### EXERCISE OBJECTIVE
Print the listing below from its opening line through the line holding "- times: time", both ends included.

### INPUT DATA

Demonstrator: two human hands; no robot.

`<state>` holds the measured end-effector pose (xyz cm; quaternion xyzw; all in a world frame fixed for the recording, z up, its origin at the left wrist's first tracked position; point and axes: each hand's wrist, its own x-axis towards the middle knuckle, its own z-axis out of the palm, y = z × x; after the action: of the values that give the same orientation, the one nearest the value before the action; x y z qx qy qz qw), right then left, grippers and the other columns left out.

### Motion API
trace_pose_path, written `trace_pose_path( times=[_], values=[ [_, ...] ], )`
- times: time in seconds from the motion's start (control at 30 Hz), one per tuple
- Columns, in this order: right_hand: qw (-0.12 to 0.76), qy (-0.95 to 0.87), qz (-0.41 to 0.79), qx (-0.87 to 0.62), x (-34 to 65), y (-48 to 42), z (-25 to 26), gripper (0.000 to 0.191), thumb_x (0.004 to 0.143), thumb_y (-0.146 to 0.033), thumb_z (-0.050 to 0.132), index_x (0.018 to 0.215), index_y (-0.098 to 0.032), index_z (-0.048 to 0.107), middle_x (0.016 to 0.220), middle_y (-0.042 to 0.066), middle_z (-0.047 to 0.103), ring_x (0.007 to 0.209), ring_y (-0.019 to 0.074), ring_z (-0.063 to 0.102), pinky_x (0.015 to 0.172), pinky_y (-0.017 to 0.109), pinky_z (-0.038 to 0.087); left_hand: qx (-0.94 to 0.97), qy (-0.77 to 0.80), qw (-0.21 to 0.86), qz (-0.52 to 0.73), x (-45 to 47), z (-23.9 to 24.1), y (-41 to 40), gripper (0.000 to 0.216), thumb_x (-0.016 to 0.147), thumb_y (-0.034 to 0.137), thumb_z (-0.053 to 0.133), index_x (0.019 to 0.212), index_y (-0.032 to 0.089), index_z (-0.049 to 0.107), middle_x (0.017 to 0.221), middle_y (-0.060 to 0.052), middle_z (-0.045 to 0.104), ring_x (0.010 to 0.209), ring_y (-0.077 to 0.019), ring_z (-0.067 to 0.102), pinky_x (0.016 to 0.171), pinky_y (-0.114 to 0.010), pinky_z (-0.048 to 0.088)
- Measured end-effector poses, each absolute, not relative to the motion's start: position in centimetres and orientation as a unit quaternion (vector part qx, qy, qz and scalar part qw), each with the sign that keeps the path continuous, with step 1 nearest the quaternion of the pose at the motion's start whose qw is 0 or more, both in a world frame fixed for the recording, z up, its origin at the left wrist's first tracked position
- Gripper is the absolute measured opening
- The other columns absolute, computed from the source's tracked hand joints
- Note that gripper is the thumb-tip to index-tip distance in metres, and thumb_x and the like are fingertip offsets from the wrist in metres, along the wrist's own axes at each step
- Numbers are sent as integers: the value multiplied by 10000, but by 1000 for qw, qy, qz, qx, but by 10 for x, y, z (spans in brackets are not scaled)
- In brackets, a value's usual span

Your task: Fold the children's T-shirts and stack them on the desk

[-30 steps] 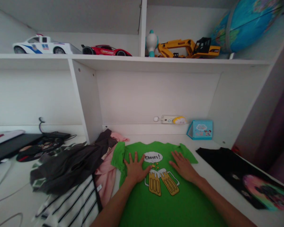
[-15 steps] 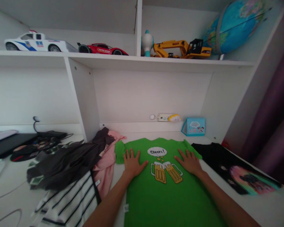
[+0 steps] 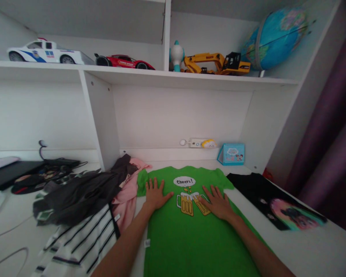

### ANSWER TO THE PROBLEM
Demonstrator: two human hands; no robot.

`<state>` holds the measured end-effector pose (xyz cm; quaternion xyzw; all in a world frame fixed for the recording, z up, its origin at the left wrist's first tracked position; point and axes: each hand's wrist, its own x-axis towards the middle knuckle, its own z-axis out of the palm, y = z × x; after the action: of the values that give the same orientation, the one nearest the value before the action; x y z qx qy qz qw), right then left, grippers and the other columns left out.

### Motion API
trace_pose_path, written `trace_pose_path( times=[_], values=[ [_, ...] ], )`
- times: time in seconds from the motion's start (control at 30 Hz), one per tuple

That concludes the output.